# Pro-amp for Axiom Speakers



## ScruffyHT (Sep 23, 2008)

I was reading a thread regarding crown xti amps vs behringer ep2500 for use as a sub amp ... one of the interesting things that came up is that the xti works better with a 8 ohm load vs the behringher being efficient all the way down to a 2 ohm load so thus more suited as a sub amp than the xti

At some point ( when I have lots of cash that I am not using to complete my theatre ) I will want to drive the speakers independently and use a pre/pro with seperate pro-amps

The Axiom speakers that I have are all rated at 4 & 6 ohms ( M80, VP150, QS8 )

so my question is what would be the recommended pro-amps to run these speakers with lots of head room ?

Thanks


----------



## thxgoon (Feb 23, 2007)

Hmm, well to be honest just about anything. It would boil down to budget of course but any pro amp is going to have headroom to spare in a home environment. There would only be a handfull to stay away from. I know people have had great success with QSC, Crown and Behringer for main channel amplification. 

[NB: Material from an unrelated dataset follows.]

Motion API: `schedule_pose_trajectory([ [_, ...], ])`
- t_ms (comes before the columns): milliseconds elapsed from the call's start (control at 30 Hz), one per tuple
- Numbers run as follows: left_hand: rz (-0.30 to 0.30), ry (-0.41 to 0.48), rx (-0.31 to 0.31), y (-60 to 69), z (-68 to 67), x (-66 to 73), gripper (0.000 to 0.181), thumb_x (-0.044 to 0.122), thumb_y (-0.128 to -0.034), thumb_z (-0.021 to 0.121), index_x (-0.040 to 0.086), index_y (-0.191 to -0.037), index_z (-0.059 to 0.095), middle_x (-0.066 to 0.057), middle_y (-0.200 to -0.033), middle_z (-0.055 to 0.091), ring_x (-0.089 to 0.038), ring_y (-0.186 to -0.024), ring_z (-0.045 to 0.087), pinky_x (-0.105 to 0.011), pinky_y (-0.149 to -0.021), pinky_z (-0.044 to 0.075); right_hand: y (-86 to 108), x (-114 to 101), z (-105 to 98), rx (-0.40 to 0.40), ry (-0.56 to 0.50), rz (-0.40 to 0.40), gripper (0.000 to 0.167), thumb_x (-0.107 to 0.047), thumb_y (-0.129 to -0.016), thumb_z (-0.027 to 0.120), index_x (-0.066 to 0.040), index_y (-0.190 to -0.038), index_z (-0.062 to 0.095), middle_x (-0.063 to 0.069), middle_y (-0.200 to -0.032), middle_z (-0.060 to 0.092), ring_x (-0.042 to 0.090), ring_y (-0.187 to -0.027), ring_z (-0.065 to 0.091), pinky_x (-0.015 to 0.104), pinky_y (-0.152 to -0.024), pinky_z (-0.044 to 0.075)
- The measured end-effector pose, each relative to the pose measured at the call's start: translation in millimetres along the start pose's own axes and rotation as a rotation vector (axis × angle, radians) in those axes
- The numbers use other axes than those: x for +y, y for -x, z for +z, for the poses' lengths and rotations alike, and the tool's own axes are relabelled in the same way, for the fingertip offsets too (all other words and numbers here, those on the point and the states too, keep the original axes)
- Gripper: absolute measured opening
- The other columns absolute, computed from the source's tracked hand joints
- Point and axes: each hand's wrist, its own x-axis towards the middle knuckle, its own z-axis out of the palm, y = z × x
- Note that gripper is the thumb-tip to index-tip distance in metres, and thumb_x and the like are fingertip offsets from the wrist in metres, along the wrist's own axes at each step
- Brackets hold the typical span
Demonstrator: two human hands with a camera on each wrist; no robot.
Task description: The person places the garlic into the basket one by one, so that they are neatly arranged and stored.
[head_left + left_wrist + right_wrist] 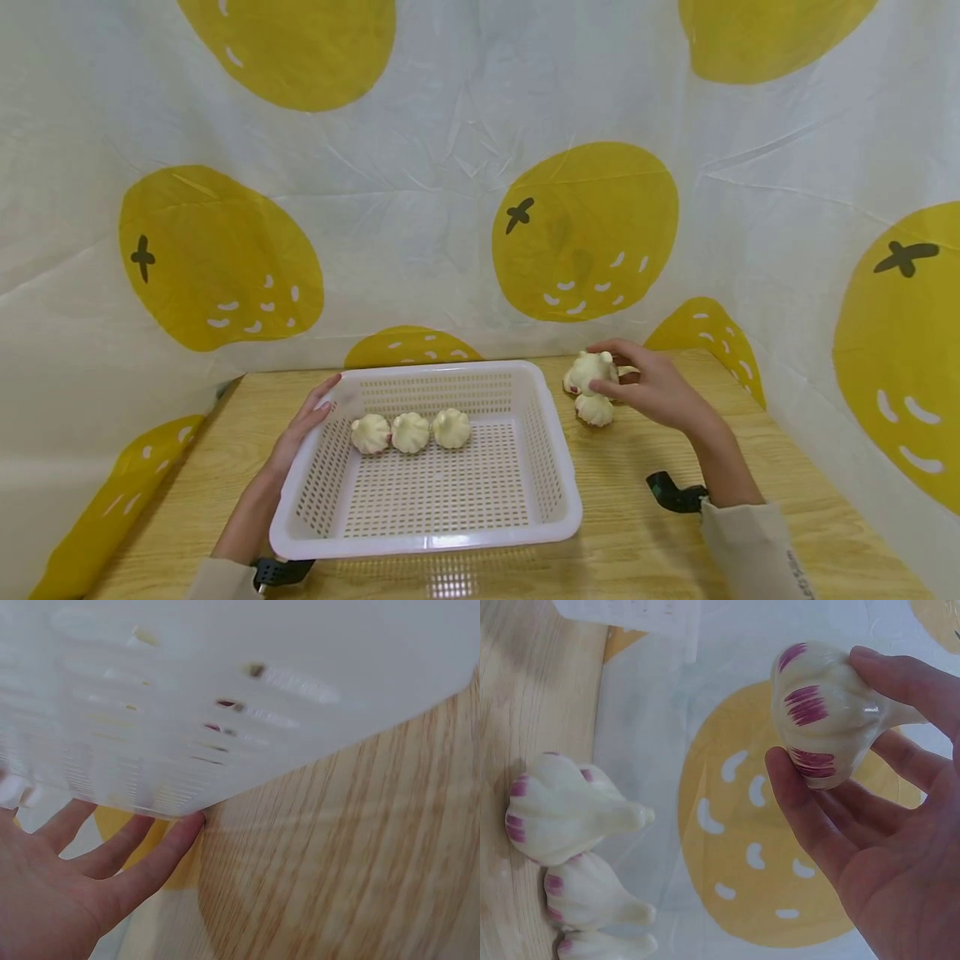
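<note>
Just right of the white basket (427,542), the right hand (663,392) grips a garlic bulb (821,716); the left hand (291,437), fingers spread, touches the basket's left side.

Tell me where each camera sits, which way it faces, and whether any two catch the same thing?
Head: worn on the person's head, facing forward and down at the white plastic basket on the wooden table; the left hand and right hand show.
Left wrist: faces the basket's outer wall; the left hand's fingers show.
Right wrist: faces a purple-streaked garlic bulb, with other garlic bulbs nearby; the right hand shows.
Shared: head and right wrist both show the right hand holding that bulb.
</note>
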Motion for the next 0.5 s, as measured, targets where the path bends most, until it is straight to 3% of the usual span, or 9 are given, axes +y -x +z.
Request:
schedule_pose_trajectory([
  [267,0.041,0.024,-0.038,1.7,-3.8,-2.2,0.055,0.026,-0.1148,0.020,0.024,-0.166,0.002,0.008,-0.156,0.029,-0.004,-0.138,0.043,-0.026,-0.106,0.045,-6.4,-9.4,9.9,0.009,0.035,-0.069,0.046,-0.026,-0.098,0.073,-0.013,-0.140,0.060,0.013,-0.143,0.060,0.039,-0.128,0.055,0.050,-0.095,0.055],
  [500,0.043,0.019,-0.035,-0.2,-2.7,-2.1,0.055,0.027,-0.1148,0.021,0.023,-0.166,0.002,0.007,-0.156,0.029,-0.004,-0.138,0.043,-0.026,-0.106,0.045,-15.0,-12.9,18.7,-0.016,0.045,-0.119,0.045,-0.024,-0.097,0.074,-0.014,-0.139,0.061,0.010,-0.140,0.062,0.034,-0.124,0.058,0.049,-0.094,0.055],
])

You could always check out the list of amps certified for use in THX theaters if you want some assurance of quality.


----------



## salvasol (Oct 31, 2006)

ScruffyHT said:


> At some point ( when I have lots of cash that I am not using to complete my theatre ) I will want to drive the speakers independently and use a pre/pro with seperate pro-amps
> 
> The Axiom speakers that I have are all rated at 4 & 6 ohms ( M80, VP150, QS8 )
> 
> so my question is what would be the recommended pro-amps to run these speakers with lots of head room ? Thanks


Those speakers are really nice ...:yes:

Looking at the specifications, all can handle a max of 400 watts and min 10 watts.

What are you using to power them right now??? ... to gain 3db you have to double the power (if using 130 you need 250); but even if you don't gain a lot, depending on what you're using maybe you'll be taking some stress from your AVR :yes:

What will be your budget??? ... Do you want to power each speaker with one amp or a pair with one amp??? ... Do you play your system really loud or so-so???

I just got a Samson Servo 600 to power just the fronts ... and it was a big improvement :yes:, and I spend just $250 :bigsmile:


----------



## ScruffyHT (Sep 23, 2008)

Well the situation is that the theatre is at rough-in wiring ( waiting for funds to get electrician to hook up subpanel so I can energize the plugs  ) ... all components are purchased and tested in there already ... axiom speakers, Optoma HD80, anamorphic lens and Onkyo TX-SR674 AV Receiver which I am currently using in the Great Room. Just need to finish the thing so I can hook it all up permanetly instead of the 2 week testing that I have done ( needed to double check riser height, final speaker locations, final projector/lens location etc )

Thing is that receiver is only 95W/channel so now I am looking into what the audio 2.0 is going to look like  

I am pretty sure I can start by just adding pro amps to this receiver one at a time till I have all channels covered and then add the pre/pro last ( thinking of the Integra for that )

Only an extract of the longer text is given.